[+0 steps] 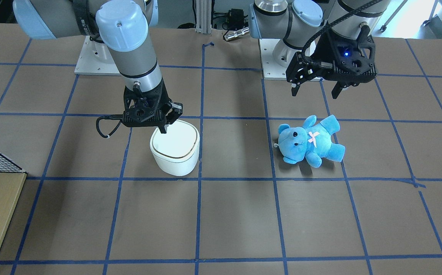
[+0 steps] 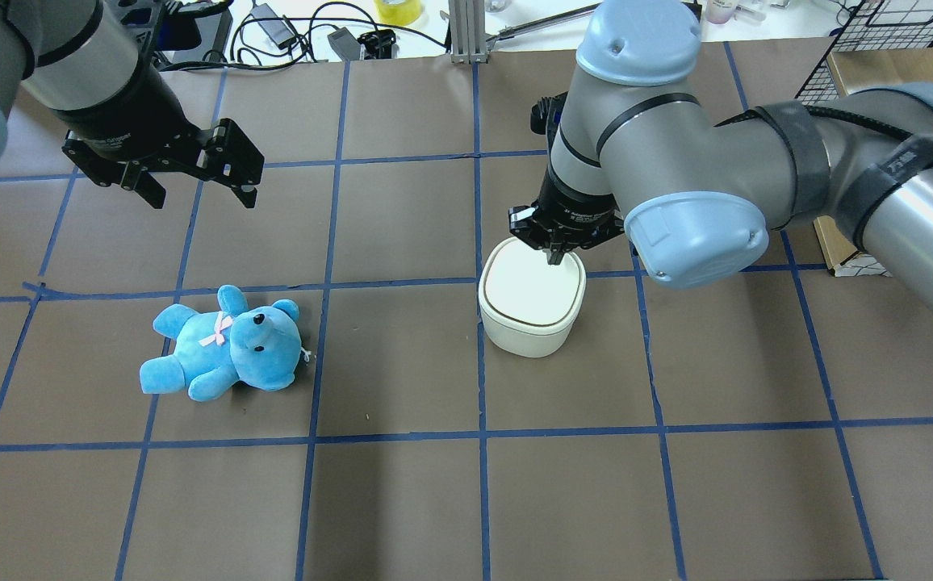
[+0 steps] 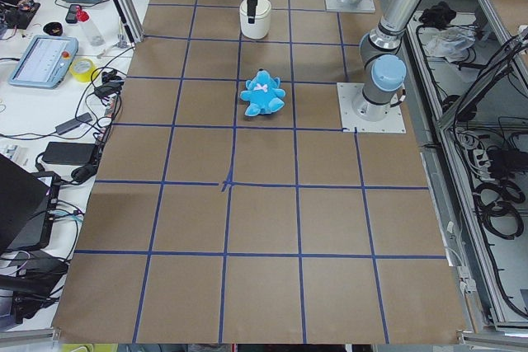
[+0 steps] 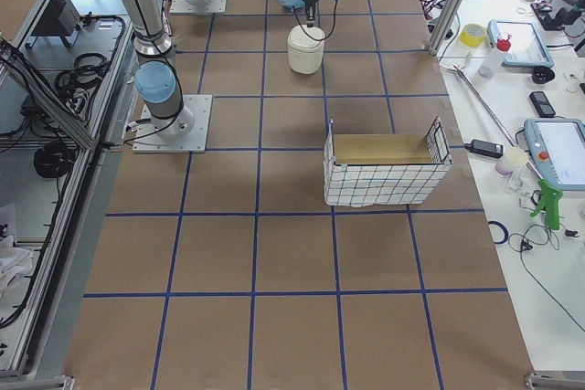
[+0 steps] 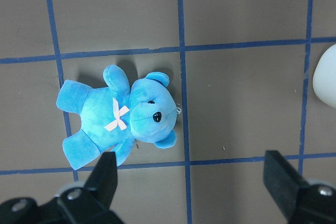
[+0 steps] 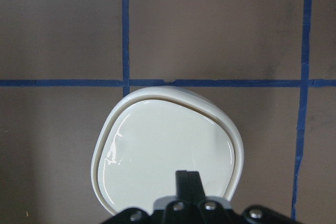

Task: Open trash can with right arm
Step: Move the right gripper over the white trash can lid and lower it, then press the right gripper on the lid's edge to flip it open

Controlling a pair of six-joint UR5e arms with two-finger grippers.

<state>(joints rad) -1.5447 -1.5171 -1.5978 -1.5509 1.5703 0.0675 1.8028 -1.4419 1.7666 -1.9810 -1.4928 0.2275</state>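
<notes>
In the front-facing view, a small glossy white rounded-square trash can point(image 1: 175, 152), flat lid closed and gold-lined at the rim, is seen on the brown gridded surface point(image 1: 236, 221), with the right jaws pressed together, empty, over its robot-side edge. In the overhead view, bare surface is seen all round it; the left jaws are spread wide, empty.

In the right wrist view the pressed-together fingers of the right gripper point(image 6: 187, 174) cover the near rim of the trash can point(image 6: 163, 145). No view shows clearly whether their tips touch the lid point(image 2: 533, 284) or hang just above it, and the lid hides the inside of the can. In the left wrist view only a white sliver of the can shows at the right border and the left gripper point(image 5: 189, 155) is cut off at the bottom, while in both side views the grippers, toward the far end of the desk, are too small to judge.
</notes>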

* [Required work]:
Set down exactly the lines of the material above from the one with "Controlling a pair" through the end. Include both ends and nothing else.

* [Answer below]:
Controlling a pair of six-joint UR5e arms with two-finger grippers.

<state>(joints rad) -1.5447 -1.5171 -1.5978 -1.5509 1.5703 0.0675 1.8028 -1.4419 1.7666 -1.9810 -1.4928 0.2275</state>
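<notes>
In the front-facing view, a small glossy white rounded-square trash can point(image 1: 175, 152), flat lid closed and gold-lined at the rim, is seen on the brown gridded surface point(image 1: 236, 221), with the right jaws pressed together, empty, over its robot-side edge. In the overhead view, bare surface is seen all round it; the left jaws are spread wide, empty.

In the right wrist view the pressed-together fingers of the right gripper point(image 6: 187, 174) cover the near rim of the trash can point(image 6: 163, 145). No view shows clearly whether their tips touch the lid point(image 2: 533, 284) or hang just above it, and the lid hides the inside of the can. In the left wrist view only a white sliver of the can shows at the right border and the left gripper point(image 5: 189, 155) is cut off at the bottom, while in both side views the grippers, toward the far end of the desk, are too small to judge.
</notes>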

What has been written completes the answer.